Solution Components:

Grafana Architecture diagram

This lab is build with the following components:

  • Grafana is an open-source platform for monitoring and observability. Grafana allows you to query, visualize, alert on and understand your metrics as well as create, explore, and share dashboards fostering a data driven culture.

  • Prometheus is an open-source project for systems and service monitoring from the Cloud Native Computing Foundation.
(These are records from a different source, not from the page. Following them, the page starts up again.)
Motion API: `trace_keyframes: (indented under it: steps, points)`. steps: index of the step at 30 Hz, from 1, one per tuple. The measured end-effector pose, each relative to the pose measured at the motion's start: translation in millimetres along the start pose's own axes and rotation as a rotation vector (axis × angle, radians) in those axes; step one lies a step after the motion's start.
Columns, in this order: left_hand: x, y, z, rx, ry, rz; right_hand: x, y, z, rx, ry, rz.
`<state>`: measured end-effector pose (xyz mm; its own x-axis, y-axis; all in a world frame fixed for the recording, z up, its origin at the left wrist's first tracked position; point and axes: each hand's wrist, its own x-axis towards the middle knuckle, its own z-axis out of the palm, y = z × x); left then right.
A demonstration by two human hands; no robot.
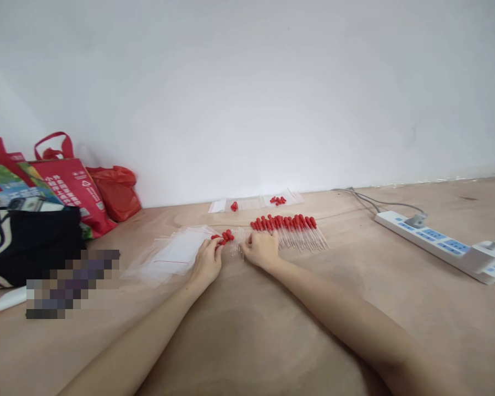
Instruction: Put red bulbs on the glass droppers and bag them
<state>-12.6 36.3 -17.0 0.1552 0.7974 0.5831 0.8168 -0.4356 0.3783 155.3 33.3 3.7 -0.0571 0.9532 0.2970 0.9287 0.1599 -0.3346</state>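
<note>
My left hand (208, 261) is closed at the small pile of red rubber dropper bulbs (227, 235), with its fingertips pinched on a bulb. To its right, a loose group of thin clear tubes (235, 242) lies on the table between my hands. My right hand (260, 248) has its fingers pressed together at the right side of these tubes; what is in them, if anything, is hidden. Just beyond and right of that hand, a row of droppers (297, 228) with red bulbs and clear stems lies side by side, bulbs toward the wall.
Clear zip bags (177, 250) are fanned out left of my left hand. Near the wall lie a bag with red bulbs (278, 201) and more clear tubes (249, 203). A white power strip (427, 236) is at right. Shopping bags (72, 187) and a black striped bag (33, 242) stand left.
</note>
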Motion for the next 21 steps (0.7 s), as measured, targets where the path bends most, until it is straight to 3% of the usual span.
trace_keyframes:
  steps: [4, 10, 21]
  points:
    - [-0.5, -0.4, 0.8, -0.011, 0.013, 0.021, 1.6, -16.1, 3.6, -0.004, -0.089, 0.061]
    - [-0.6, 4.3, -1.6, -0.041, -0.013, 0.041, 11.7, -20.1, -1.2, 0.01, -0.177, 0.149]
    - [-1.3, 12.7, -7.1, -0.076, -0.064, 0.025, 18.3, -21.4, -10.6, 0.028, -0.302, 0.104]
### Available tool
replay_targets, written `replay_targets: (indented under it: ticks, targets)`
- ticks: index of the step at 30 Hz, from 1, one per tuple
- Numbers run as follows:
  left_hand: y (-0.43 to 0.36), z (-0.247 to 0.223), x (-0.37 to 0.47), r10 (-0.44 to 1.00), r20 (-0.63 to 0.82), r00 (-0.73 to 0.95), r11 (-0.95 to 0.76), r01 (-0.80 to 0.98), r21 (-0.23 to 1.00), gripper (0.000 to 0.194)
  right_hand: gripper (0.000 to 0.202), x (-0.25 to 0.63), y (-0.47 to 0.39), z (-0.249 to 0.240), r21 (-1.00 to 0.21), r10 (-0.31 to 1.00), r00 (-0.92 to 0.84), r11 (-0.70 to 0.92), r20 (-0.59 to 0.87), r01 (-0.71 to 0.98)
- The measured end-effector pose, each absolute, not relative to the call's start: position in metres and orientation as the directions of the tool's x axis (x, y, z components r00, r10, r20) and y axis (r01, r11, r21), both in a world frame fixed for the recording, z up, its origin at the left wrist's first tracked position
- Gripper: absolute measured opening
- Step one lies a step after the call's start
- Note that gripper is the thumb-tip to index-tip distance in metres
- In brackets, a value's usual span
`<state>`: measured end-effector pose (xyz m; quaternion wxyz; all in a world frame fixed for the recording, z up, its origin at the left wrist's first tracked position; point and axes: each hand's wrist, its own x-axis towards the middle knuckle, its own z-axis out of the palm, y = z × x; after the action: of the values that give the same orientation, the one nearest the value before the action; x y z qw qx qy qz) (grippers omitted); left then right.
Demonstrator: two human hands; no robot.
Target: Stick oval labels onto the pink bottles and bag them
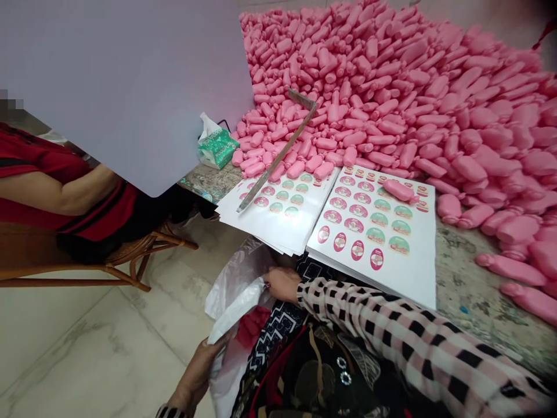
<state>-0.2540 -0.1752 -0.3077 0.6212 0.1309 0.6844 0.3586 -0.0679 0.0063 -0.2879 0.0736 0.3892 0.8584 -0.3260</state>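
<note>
Beside my lap hangs a white plastic bag (237, 305), its mouth spread apart, with pink bottles (252, 326) visible inside. My left hand (198, 368) grips the near side of the bag's rim, thumb on top. On the far side of the rim, my right hand (282, 284) has its fingers closed on the plastic. Sheets of round and oval stickers (376, 232) lie in a stack on the table above my right forearm, with one pink bottle (398, 190) resting on them. A second sticker stack (282, 203) lies left of it.
A huge heap of pink bottles (369, 87) covers the table's back and right. A metal angle bar (282, 152) lies across the left stack. A green tissue pack (217, 145) stands by a grey panel (143, 75). A seated person's arm (73, 188) shows at left.
</note>
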Motion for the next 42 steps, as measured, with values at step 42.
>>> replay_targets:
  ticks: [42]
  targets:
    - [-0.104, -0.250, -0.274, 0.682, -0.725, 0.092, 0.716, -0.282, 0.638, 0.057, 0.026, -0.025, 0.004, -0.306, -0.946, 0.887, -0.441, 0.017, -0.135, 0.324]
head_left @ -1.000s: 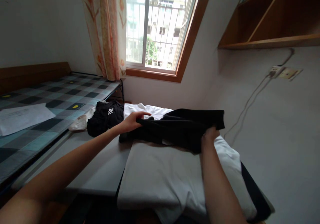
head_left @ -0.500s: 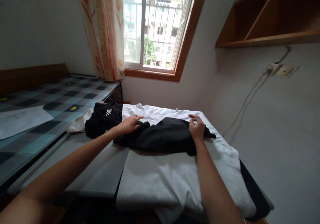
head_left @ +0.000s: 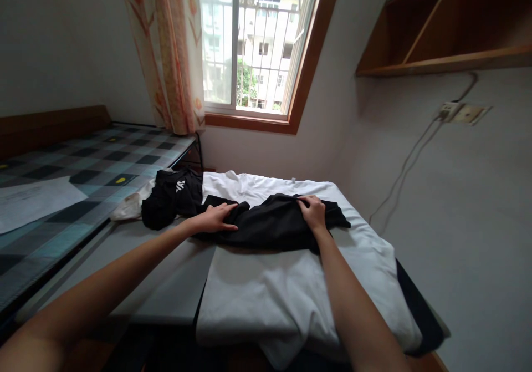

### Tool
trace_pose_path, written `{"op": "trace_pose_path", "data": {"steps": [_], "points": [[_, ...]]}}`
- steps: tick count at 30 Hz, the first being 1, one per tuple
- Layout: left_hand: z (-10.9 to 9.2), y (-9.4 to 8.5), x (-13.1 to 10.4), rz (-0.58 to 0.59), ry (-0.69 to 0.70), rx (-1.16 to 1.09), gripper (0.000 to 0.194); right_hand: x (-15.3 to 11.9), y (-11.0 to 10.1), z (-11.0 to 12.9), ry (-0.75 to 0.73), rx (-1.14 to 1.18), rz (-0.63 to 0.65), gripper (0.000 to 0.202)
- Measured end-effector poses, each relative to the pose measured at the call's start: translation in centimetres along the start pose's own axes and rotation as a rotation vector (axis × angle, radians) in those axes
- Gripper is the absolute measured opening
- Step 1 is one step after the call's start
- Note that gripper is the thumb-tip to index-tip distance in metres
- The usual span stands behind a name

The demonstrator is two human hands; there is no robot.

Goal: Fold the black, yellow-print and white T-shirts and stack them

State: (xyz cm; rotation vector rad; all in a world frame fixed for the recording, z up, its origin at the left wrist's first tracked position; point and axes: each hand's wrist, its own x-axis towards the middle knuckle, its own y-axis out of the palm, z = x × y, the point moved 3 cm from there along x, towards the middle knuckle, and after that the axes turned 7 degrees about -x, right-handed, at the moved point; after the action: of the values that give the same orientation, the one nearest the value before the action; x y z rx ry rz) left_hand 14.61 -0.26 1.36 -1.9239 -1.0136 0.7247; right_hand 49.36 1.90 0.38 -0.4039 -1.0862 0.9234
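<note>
A black garment [head_left: 270, 225] lies loosely folded across a white cloth [head_left: 266, 289], its kind unclear. On its left part rests my left hand [head_left: 216, 218], thumb and fingers spread apart over the fabric. Toward the garment's right side, my right hand [head_left: 315, 214] pinches the far edge between thumb and fingers. Dark fabric sticks out to the right beyond that hand. Just left of my left hand sits a bunched black piece of clothing [head_left: 166, 197] with a white print.
Beneath the cloth is a pale board-like surface [head_left: 162, 283]. A bed with a checked cover [head_left: 95, 150] stands on the left, with paper [head_left: 39, 200] on it. Beside the black bundle lies off-white fabric [head_left: 131, 205]. A wall socket with cables [head_left: 451, 110] is at right.
My right hand has moved left and down onto the garment's far edge and closed on it. My left hand has lowered slightly onto the fabric. The garment's right end has shifted a little left.
</note>
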Motion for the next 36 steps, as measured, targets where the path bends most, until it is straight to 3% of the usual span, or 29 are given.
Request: {"op": "trace_pose_path", "data": {"steps": [3,5,8,11,15,18,21,24,28,29,31,34,36], "points": [[-0.2,-0.1,0.5,-0.119,0.071,0.007,0.061,0.7,-2.4,0.8,-0.042,0.149,-0.213,0.025],[-0.4,-0.4,1.1,-0.157,0.115,-0.012,0.046,1.3,-4.1,1.2,-0.040,0.233,-0.211,0.027],[-0.5,-0.4,2.0,-0.091,0.180,-0.043,0.046,1.7,-6.9,1.6,-0.024,0.271,0.000,0.031],[-0.6,-0.1,2.4,0.002,0.184,-0.039,0.044,1.1,-9.8,1.8,-0.127,0.196,0.301,0.031],[-0.7,-0.7,2.3,-0.058,0.173,0.006,0.072,-1.1,-12.9,1.0,-0.170,0.058,0.679,0.036],[-1.3,-1.5,1.7,-0.060,0.176,0.004,0.080,-3.0,-14.0,-0.2,-0.118,0.002,0.864,0.041],[-2.3,-1.7,0.4,0.068,0.168,-0.004,0.082,-4.5,-13.9,-0.8,-0.129,-0.067,0.995,0.032],[-3.4,-1.2,-1.3,0.137,0.218,0.044,0.084,-4.7,-13.5,-0.6,-0.133,-0.013,0.890,0.025],[-4.3,-1.0,-2.5,0.150,0.284,0.015,0.028,-3.4,-13.6,0.8,0.020,0.333,0.604,0.034],[-4.4,-1.5,-2.5,0.125,0.281,-0.047,0.020,-3.0,-13.7,1.2,0.083,0.415,0.554,0.036],[-4.3,-3.1,-2.3,0.000,0.250,-0.237,0.025,-2.3,-14.2,1.9,0.174,0.531,0.493,0.039],[-4.0,-5.9,-2.4,-0.213,0.184,-0.612,0.042,-1.4,-15.2,3.2,0.168,0.545,0.547,0.043],[-4.2,-6.7,-2.7,-0.150,0.195,-0.765,0.049,-1.4,-15.6,3.9,0.077,0.437,0.721,0.043]]}}
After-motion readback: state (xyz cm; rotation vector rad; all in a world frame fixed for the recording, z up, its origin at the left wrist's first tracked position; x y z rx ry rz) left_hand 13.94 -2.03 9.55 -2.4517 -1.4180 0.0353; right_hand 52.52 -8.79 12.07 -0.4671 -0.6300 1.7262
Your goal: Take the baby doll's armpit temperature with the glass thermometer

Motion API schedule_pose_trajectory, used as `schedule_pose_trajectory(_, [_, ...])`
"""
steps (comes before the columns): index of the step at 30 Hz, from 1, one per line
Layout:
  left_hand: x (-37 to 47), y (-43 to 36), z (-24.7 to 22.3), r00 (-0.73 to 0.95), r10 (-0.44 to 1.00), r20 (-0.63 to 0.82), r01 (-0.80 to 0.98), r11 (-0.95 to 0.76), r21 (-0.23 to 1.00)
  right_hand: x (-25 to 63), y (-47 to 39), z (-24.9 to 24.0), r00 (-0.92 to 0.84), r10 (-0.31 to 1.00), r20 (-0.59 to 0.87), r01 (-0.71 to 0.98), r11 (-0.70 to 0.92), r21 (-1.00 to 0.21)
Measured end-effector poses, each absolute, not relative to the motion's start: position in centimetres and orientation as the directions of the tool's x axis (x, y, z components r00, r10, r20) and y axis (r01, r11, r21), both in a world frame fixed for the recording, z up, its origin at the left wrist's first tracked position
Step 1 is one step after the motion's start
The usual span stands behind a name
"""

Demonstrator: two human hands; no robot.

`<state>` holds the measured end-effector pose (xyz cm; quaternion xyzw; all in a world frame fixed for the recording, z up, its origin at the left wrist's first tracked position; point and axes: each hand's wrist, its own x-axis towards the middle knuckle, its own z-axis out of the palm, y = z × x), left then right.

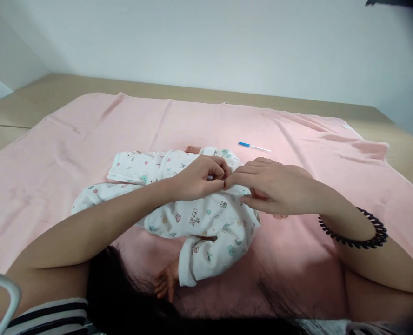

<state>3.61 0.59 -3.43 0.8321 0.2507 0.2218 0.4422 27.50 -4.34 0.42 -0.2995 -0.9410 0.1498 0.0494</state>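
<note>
1. Nearest: dark hair (123,293) & striped sleeve (60,316), both on the wearer's side of the doll (206,216).
2. Doll's near arm, in a printed cuff (189,267), bends back w/ its palm on the wearer's side of the trunk, approx. level w/ the waist.
3. Doll = landmark; lies directly under the 2 hands. Long axis runs crosswise: legs to the L, head end to the R, mostly hidden, so face/pose n/a.
4. L hand (203,177): over doll's upper trunk, fingers curled in at the white printed top. R hand (279,186): over doll's head/neck end, fingers reaching back twd chest, thumb apart from them; coiled wristband (365,243) on that arm. R is nearer the head, L nearer the legs.
5. Hands together, fingertips meeting or almost, at upper chest/collar. Can't tell if either grips fabric.
6. Beyond doll's chest, well apart from it: 1 thin blue-ended stick (244,144), poss. a thermometer.
7. Pink blanket (199,121) under & around doll; wood tabletop (67,86) past it, then pale wall (206,46).
</note>
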Motion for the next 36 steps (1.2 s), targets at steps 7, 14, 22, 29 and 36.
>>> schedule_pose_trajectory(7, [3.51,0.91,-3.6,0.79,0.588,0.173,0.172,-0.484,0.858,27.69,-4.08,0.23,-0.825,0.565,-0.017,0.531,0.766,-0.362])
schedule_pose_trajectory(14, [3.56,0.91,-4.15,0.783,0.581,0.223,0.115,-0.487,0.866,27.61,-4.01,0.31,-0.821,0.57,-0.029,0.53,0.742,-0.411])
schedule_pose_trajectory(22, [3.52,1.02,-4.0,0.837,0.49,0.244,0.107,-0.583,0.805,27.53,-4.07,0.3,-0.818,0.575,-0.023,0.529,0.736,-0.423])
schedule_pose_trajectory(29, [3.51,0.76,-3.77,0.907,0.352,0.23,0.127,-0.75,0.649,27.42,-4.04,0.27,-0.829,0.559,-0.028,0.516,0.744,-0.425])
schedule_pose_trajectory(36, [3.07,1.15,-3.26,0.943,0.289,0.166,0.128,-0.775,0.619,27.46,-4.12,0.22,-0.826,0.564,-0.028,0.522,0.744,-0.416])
It collects metrics from configured targets at given intervals, evaluates rule expressions, displays the results, and can trigger alerts if some condition is observed to be true.

  • Prometheus Pushgateway is on open-source tool that allows ephemeral and batch jobs to expose their metrics to Prometheus.

  • Nginx is an HTTP and reverse proxy server, a mail proxy server, and a generic TCP/UDP proxy server.

  • Prometheus-Slurm-Exporter is a Prometheus collector and exporter for metrics extracted from the Slurm resource scheduling system.

  • Node_exporter is a Prometheus exporter for hardware and OS metrics exposed by Linux kernels, written in Golang with pluggable metric collectors.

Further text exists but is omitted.